Inviting colleagues to follow his example, Lugo promised to take no salary: “The poor need more than I do.” He quoted Elvio Romero, who observed: “I am here with others on my road — the just, the poor, the persecuted, and the rebellious.” Lugo reiterated: “I am here, dear Elvio.” The late communist poet lived most of his life in exile.
Lugo cited as priorities war against corruption, land reform and repatriation of energy income. He warned European-descended Paraguayans to respect indigenous land ownership and said “impunity for [inflicting] persecution and humiliation” was over.
Paraguay’s National Peasant Organization announced a 100-day grace period for the initiation of land reform, during which its activists would desist from land occupations. Negotiations with Brazil are soon to begin over bolstering income derived from the shared Itaipu and Yacyreta dams situated on the Parana River.
History casts a shadow over the new government. Oligarchic rule has prevailed since Paraguay’s independence from Spain in 1811, beginning with the 52-year dominion by the family of Gaspar Rodríguez de Francia. Dictator Alfredo Stroessner held forth for 35 years ending in 1989.

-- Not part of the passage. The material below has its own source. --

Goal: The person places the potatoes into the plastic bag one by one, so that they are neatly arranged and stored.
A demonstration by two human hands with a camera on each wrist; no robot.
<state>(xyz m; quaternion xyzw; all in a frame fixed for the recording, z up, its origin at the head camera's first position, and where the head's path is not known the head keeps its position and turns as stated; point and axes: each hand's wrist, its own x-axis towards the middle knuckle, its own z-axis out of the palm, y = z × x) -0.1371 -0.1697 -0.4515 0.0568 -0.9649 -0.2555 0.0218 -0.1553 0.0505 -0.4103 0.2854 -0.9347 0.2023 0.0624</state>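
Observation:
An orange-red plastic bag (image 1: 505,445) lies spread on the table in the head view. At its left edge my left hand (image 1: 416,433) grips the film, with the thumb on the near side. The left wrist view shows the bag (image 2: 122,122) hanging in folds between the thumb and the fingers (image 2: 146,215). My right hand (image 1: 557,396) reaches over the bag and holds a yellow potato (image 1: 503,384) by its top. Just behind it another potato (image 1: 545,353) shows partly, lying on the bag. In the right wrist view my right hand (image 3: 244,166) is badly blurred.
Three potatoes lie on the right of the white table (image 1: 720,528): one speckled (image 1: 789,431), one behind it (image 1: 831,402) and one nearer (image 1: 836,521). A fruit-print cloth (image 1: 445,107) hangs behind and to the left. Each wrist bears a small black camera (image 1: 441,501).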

Wars have devastated the country, notably the 1865-1870 onslaught from Argentina, Brazil and Uruguay that killed 90 percent of boys and male adults. War-related financial distress forced indebted landowners to transfer properties to foreign buyers, a process leading to the persisting pattern of large land holdings.
Suffering continues, much of it due to exploitation at the hands of agricultural corporations owning 75 percent of Paraguay’s farmland. Fifty percent of the adults in this country of 6.1 million people earn less than $2 dollars a day; 38 percent lack work and over one million Paraguayans have emigrated. Some 500 families own 90 percent of the land. Paraguay’s rural population fell from 67 percent in 1989 to 30 percent this year.
The culprit is soy production, up 69 percent over five years. Paraguay has become the world’s fourth largest producer. Foreign landowners and agents, mostly Brazilian, derive huge profits from exports for biodiesel fuel. Soy accounts for half the nation’s gross domestic product. Over five million acres of forest have been sacrificed to soy farming.
President Lugo’s presidency coincides with potential quickening of struggle between rich and poor, entrenched and excluded. Whether collaboration with the powerful and compromise among allies — each essential for survival — will serve to bolster his movement and mission is uncertain.
In any event, “This country deserves it,” declared Eduardo Galeano, referring to a Lugo presidency. The famous Uruguayan writer, present at the inauguration, suggested that Paraguay “could not keep on with pain incessantly.”